Multi-Site (Forward Compatibility)
The immediate use case is a single LAN. A planned future use case is site-to-site linking — two independent networks (e.g. a lab and a remote location) connected by a tunnel (SSH port-forward, WireGuard, etc.), where nodes on both sites are reachable from either side.
Site Identity
Every node carries a site_id (u16) in its announcement. In a single-site deployment this is always 0. When sites are joined, each site is assigned a distinct non-zero ID; nodes retain their IDs across the join and are fully addressable by (site_id, name) from anywhere in the combined network.
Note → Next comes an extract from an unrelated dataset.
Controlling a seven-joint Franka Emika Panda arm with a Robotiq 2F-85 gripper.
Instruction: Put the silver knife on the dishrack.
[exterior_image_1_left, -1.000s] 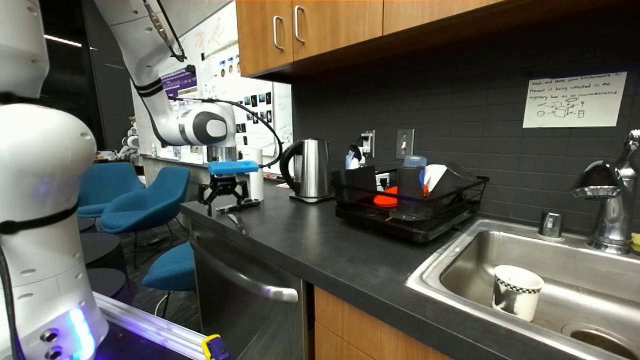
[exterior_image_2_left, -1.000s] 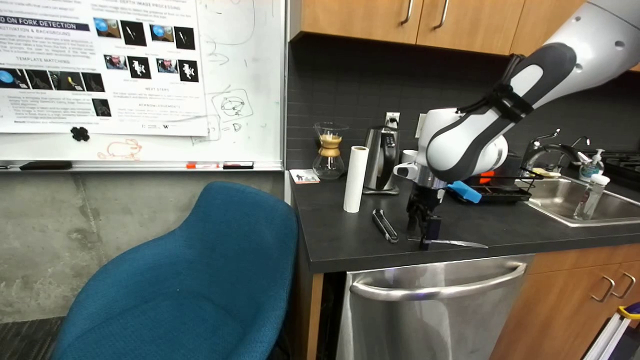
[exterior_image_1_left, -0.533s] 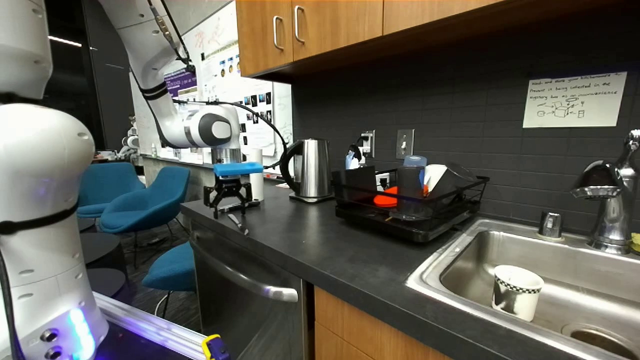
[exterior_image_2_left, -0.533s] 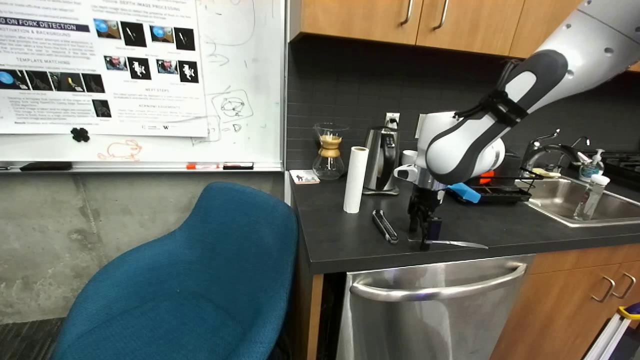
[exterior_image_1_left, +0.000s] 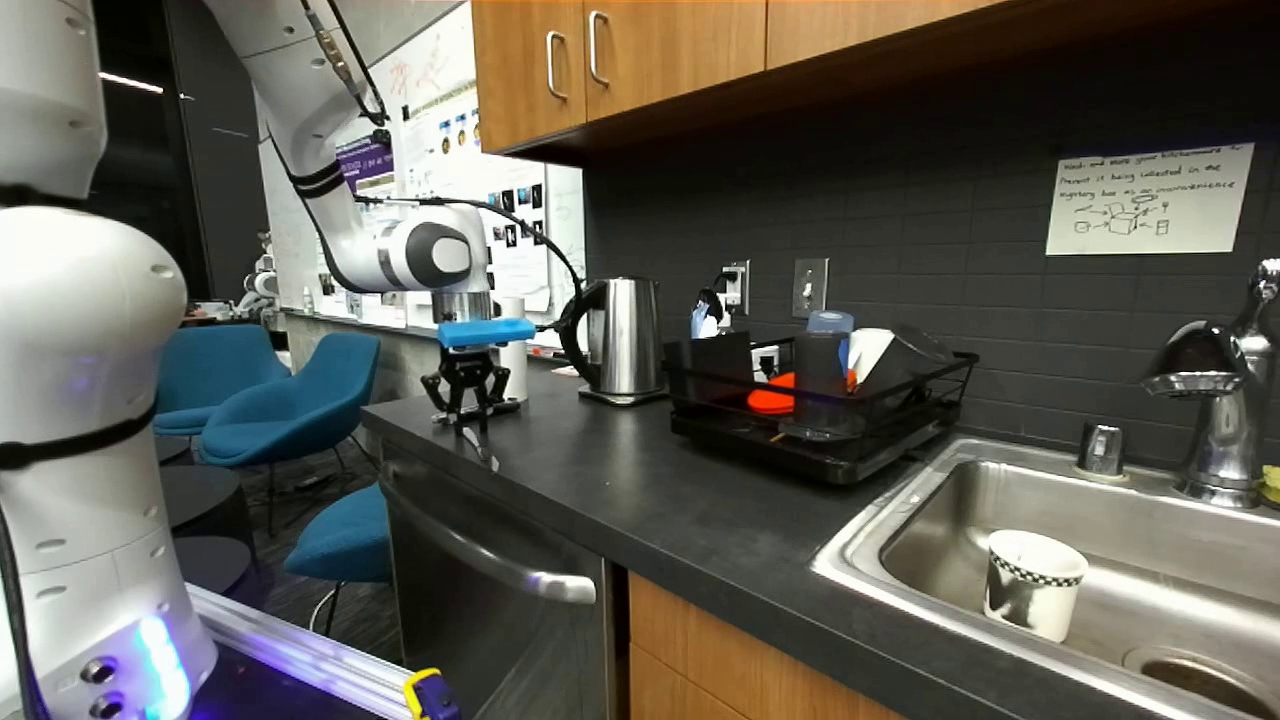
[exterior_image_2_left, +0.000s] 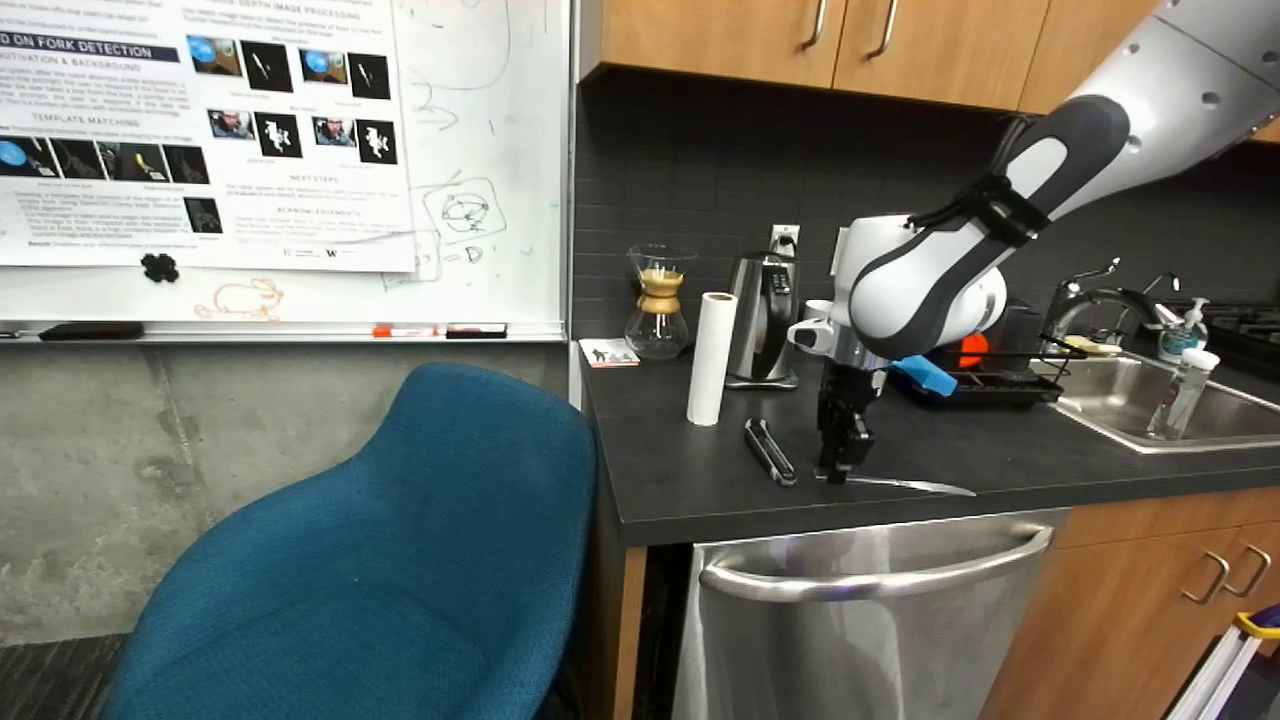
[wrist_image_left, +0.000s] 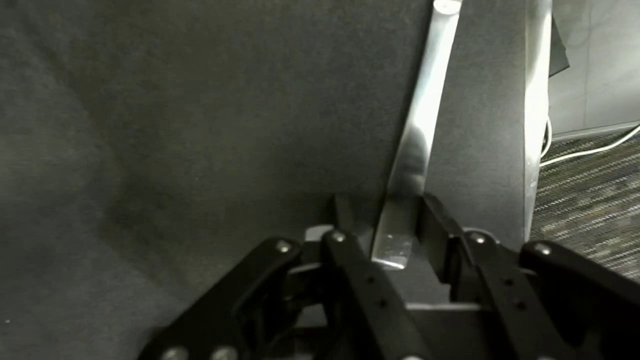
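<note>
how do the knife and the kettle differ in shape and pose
The knife lies on the counter, while the kettle stands upright.
The knife is a long, narrow strip; the kettle is far bulkier and black-handled.
The gripper straddles the knife, whereas the kettle stands apart from it.
Both look silvery and shiny, and both are on the same counter.

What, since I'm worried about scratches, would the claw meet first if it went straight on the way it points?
Most likely the counter: the claw points down at it, with the knife lying between its jaws. Depth is unclear, so contact can't be ruled out.
</note>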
This field is reserved from day one so that multi-site never requires a wire format change or a rename of existing identifiers.
Site Gateway Node
A site gateway is a node that participates in both networks simultaneously — it has a connection on the local transport and a connection over the inter-site tunnel. It:
- Bridges discovery announcements between sites (rewriting
site_idappropriately) - Forwards encapsulated transport frames across the tunnel on behalf of cross-site edges
- Is itself a named node, so the control plane can see and reason about it
The tunnel transport is out of scope for now. The gateway is a node type, not a special infrastructure component — it uses the same wire protocol as everything else.
Site ID Translation
Both sides of a site-to-site link will independently default to site_id = 0. A gateway cannot simply forward announcements across the boundary — every node on both sides would appear as site 0 and be indistinguishable.
The gateway is responsible for site ID translation: it assigns a distinct non-zero site_id to each side of the link and rewrites the site_id field in all announcements and any protocol messages that carry a site_id as they cross the boundary. From each side's perspective, remote nodes appear with the translated ID assigned by the gateway; local nodes retain their own IDs.
This means site_id = 0 should be treated as "local / unassigned" and never forwarded across a site boundary without translation. A node that receives an announcement with site_id = 0 on a cross-site link should treat it as a protocol error from the gateway.
Addressing
A fully-qualified node address is site_id:namespace:instance. Within a single site, site_id is implicit and can be omitted. The control plane and discovery layer must store site_id alongside every peer record from the start, even if it is always 0, so that the upgrade to multi-site addressing requires only configuration and a gateway node — not code changes.